§ PROBLEM DETAILS: The required output is the lines below from the line containing "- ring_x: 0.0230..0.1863" to the line containing "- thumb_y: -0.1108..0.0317", inclusive, retyped exactly. No other lines belong in it.

§ MATERIAL PROVIDED:
■ ■ ■

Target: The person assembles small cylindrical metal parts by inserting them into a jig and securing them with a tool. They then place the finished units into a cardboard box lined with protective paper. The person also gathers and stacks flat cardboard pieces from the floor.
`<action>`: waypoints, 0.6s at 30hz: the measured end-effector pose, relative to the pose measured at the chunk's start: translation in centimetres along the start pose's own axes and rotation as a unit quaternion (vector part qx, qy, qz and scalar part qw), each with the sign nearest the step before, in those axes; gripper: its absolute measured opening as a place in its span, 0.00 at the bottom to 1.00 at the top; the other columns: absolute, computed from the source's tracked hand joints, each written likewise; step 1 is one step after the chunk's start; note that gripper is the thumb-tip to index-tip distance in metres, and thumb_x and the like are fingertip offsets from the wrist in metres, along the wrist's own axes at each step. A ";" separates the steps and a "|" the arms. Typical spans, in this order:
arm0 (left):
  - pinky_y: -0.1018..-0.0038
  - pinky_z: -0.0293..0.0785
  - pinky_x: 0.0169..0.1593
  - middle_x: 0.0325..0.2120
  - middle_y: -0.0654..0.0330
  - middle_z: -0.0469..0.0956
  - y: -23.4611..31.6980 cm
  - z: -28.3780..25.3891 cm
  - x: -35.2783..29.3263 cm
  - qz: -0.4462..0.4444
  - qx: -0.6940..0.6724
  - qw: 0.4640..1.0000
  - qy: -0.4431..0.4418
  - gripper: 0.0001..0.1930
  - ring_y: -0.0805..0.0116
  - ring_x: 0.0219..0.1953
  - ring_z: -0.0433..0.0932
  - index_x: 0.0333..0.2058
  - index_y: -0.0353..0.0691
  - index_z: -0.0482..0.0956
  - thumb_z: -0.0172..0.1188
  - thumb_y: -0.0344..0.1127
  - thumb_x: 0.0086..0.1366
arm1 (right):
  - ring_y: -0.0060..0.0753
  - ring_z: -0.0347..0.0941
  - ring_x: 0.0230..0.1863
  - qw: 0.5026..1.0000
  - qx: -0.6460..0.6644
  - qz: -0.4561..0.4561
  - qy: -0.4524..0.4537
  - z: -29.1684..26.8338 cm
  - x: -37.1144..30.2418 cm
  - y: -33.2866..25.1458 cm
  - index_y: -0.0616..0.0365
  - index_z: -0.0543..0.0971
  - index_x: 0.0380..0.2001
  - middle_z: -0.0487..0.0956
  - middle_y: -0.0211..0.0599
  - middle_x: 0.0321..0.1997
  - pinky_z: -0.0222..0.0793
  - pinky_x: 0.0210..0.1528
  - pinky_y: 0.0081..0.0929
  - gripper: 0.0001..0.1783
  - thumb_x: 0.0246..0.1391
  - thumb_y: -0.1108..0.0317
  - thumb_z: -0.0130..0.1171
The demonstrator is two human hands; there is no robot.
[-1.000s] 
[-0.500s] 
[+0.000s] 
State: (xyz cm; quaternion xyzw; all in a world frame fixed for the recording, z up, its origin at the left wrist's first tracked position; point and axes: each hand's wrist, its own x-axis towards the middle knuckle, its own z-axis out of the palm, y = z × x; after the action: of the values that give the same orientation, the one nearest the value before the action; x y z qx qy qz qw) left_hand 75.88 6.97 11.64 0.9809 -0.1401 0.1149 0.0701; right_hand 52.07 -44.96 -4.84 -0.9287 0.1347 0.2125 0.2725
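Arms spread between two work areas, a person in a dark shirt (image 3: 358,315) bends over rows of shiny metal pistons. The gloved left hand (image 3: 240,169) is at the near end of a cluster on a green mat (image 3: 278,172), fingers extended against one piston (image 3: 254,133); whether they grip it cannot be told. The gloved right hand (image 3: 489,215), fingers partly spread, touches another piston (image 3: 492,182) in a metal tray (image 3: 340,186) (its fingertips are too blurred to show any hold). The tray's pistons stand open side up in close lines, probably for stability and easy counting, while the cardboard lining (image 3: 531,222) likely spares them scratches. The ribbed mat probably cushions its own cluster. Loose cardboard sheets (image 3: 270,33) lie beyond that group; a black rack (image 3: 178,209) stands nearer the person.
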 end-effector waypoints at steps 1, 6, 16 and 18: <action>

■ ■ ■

§ YOUR RESPONSE:
  - ring_x: 0.0230..0.1863
  - qw: 0.5026..1.0000
  - qx: -0.6460..0.6644
  - qz: -0.4561..0.4561
  - qy: -0.4524..0.4537
  - z: -29.1684..26.8338 cm
  - x: -37.1144..30.2418 cm
  - y: -33.2866..25.1458 cm
  - index_y: -0.0616..0.0365
  - index_z: -0.0543..0.0971
  - index_x: 0.0380..0.2001
  - middle_z: -0.0487..0.0956
  - middle_y: -0.0211..0.0599
  - middle_x: 0.0321..0.1997
  - pinky_z: -0.0222..0.0793
  - pinky_x: 0.0210..0.1528
  - pinky_y: 0.0081..0.0929
  - gripper: 0.0001..0.1783
  - thumb_x: 0.0246..0.1391
  - thumb_y: -0.1108..0.0317

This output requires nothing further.